## TASK GOAL:
Would you output the whole of the data exactly?

## GIVEN MATERIAL:

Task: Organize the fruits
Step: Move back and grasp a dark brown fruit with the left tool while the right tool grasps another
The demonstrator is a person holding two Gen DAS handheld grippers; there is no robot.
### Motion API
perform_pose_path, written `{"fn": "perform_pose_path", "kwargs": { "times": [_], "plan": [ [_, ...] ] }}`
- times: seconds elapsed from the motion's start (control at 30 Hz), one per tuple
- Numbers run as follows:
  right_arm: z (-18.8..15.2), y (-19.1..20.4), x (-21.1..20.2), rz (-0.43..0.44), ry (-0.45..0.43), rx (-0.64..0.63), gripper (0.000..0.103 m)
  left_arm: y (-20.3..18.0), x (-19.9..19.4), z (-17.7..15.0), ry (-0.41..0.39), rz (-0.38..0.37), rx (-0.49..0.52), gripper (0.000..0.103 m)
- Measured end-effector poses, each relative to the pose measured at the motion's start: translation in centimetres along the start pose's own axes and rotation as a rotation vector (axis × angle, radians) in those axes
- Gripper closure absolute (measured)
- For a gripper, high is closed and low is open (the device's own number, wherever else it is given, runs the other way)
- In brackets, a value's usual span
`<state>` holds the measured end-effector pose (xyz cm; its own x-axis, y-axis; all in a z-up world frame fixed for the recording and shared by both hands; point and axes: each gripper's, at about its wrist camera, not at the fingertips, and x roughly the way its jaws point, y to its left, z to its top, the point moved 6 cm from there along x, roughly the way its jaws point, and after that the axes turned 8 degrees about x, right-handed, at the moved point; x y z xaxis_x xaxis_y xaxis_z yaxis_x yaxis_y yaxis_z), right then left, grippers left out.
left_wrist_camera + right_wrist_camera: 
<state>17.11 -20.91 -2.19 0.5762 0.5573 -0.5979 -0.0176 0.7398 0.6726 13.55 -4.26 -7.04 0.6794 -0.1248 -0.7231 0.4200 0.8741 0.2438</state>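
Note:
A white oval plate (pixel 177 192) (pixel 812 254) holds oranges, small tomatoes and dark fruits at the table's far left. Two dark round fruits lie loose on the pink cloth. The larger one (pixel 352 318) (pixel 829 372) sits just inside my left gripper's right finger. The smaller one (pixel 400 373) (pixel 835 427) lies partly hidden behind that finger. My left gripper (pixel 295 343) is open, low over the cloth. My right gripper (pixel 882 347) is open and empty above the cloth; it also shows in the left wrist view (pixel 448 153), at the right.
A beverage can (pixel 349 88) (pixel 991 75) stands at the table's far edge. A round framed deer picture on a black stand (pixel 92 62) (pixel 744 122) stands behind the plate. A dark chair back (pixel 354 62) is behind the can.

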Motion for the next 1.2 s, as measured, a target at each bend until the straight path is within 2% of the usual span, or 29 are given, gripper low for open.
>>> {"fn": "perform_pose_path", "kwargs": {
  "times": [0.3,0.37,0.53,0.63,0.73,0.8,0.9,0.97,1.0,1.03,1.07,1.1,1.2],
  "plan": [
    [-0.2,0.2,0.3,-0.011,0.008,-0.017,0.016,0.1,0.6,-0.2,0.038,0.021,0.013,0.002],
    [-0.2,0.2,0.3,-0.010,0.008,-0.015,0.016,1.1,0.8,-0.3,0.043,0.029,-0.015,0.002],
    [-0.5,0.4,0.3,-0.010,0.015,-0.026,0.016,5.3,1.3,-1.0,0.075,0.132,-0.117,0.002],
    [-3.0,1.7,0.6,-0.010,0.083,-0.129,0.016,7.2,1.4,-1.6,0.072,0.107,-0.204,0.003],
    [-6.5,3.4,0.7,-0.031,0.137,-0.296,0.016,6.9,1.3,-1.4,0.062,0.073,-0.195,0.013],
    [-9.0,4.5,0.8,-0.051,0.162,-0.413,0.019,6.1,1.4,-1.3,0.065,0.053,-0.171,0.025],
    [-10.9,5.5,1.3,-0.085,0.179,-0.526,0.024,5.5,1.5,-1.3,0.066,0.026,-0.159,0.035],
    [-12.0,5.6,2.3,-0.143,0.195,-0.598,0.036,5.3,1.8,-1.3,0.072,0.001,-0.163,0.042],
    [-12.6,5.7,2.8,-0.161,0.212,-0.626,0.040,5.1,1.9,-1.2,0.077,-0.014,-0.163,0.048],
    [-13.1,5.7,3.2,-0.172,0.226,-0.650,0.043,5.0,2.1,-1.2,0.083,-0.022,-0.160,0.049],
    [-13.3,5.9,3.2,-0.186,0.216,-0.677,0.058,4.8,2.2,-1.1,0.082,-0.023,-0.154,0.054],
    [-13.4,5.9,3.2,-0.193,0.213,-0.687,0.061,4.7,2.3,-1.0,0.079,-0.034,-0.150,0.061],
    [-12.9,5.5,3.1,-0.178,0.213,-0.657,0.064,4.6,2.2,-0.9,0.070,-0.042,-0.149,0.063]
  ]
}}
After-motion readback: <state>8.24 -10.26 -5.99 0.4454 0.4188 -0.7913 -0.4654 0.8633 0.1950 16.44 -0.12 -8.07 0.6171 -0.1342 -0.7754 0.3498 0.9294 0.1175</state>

## WRITTEN RESPONSE:
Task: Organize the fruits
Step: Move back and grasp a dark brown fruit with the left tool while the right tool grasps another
The demonstrator is a person holding two Gen DAS handheld grippers; there is no robot.
### Motion API
perform_pose_path, written `{"fn": "perform_pose_path", "kwargs": { "times": [_], "plan": [ [_, ...] ] }}`
- times: seconds elapsed from the motion's start (control at 30 Hz), one per tuple
- Numbers run as follows:
  right_arm: z (-18.8..15.2), y (-19.1..20.4), x (-21.1..20.2), rz (-0.43..0.44), ry (-0.45..0.43), rx (-0.64..0.63), gripper (0.000..0.103 m)
  left_arm: y (-20.3..18.0), x (-19.9..19.4), z (-17.7..15.0), ry (-0.41..0.39), rz (-0.38..0.37), rx (-0.49..0.52), gripper (0.000..0.103 m)
- Measured end-effector poses, each relative to the pose measured at the motion's start: translation in centimetres along the start pose's own axes and rotation as a rotation vector (axis × angle, radians) in those axes
- Gripper closure absolute (measured)
- For a gripper, high is closed and low is open (the device's own number, wherever else it is given, runs the other way)
- In brackets, a value's usual span
`<state>` holds the measured end-effector pose (xyz cm; its own x-axis, y-axis; all in a z-up world frame fixed for the recording and shared by both hands; point and axes: each gripper's, at about its wrist camera, not at the fingertips, and x roughly the way its jaws point, y to its left, z to its top, the point moved 6 cm from there along x, roughly the way its jaws point, and after that the axes turned 8 degrees about x, right-handed, at the moved point; x y z xaxis_x xaxis_y xaxis_z yaxis_x yaxis_y yaxis_z), right then left, grippers left out.
left_wrist_camera + right_wrist_camera: 
<state>17.11 -20.91 -2.19 0.5762 0.5573 -0.5979 -0.0176 0.7398 0.6726 13.55 -4.26 -7.04 0.6794 -0.1248 -0.7231 0.4200 0.8741 0.2438</state>
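Note:
A white oval plate (pixel 177 192) (pixel 812 254) holds oranges, small tomatoes and dark fruits at the table's far left. Two dark round fruits lie loose on the pink cloth. The larger one (pixel 352 318) (pixel 829 372) sits just inside my left gripper's right finger. The smaller one (pixel 400 373) (pixel 835 427) lies partly hidden behind that finger. My left gripper (pixel 295 343) is open, low over the cloth. My right gripper (pixel 882 347) is open and empty above the cloth; it also shows in the left wrist view (pixel 448 153), at the right.
A beverage can (pixel 349 88) (pixel 991 75) stands at the table's far edge. A round framed deer picture on a black stand (pixel 92 62) (pixel 744 122) stands behind the plate. A dark chair back (pixel 354 62) is behind the can.
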
Motion for the next 1.2 s, as measured, a target at each bend until the straight path is within 2% of the usual span, or 29 are given, gripper low for open.
>>> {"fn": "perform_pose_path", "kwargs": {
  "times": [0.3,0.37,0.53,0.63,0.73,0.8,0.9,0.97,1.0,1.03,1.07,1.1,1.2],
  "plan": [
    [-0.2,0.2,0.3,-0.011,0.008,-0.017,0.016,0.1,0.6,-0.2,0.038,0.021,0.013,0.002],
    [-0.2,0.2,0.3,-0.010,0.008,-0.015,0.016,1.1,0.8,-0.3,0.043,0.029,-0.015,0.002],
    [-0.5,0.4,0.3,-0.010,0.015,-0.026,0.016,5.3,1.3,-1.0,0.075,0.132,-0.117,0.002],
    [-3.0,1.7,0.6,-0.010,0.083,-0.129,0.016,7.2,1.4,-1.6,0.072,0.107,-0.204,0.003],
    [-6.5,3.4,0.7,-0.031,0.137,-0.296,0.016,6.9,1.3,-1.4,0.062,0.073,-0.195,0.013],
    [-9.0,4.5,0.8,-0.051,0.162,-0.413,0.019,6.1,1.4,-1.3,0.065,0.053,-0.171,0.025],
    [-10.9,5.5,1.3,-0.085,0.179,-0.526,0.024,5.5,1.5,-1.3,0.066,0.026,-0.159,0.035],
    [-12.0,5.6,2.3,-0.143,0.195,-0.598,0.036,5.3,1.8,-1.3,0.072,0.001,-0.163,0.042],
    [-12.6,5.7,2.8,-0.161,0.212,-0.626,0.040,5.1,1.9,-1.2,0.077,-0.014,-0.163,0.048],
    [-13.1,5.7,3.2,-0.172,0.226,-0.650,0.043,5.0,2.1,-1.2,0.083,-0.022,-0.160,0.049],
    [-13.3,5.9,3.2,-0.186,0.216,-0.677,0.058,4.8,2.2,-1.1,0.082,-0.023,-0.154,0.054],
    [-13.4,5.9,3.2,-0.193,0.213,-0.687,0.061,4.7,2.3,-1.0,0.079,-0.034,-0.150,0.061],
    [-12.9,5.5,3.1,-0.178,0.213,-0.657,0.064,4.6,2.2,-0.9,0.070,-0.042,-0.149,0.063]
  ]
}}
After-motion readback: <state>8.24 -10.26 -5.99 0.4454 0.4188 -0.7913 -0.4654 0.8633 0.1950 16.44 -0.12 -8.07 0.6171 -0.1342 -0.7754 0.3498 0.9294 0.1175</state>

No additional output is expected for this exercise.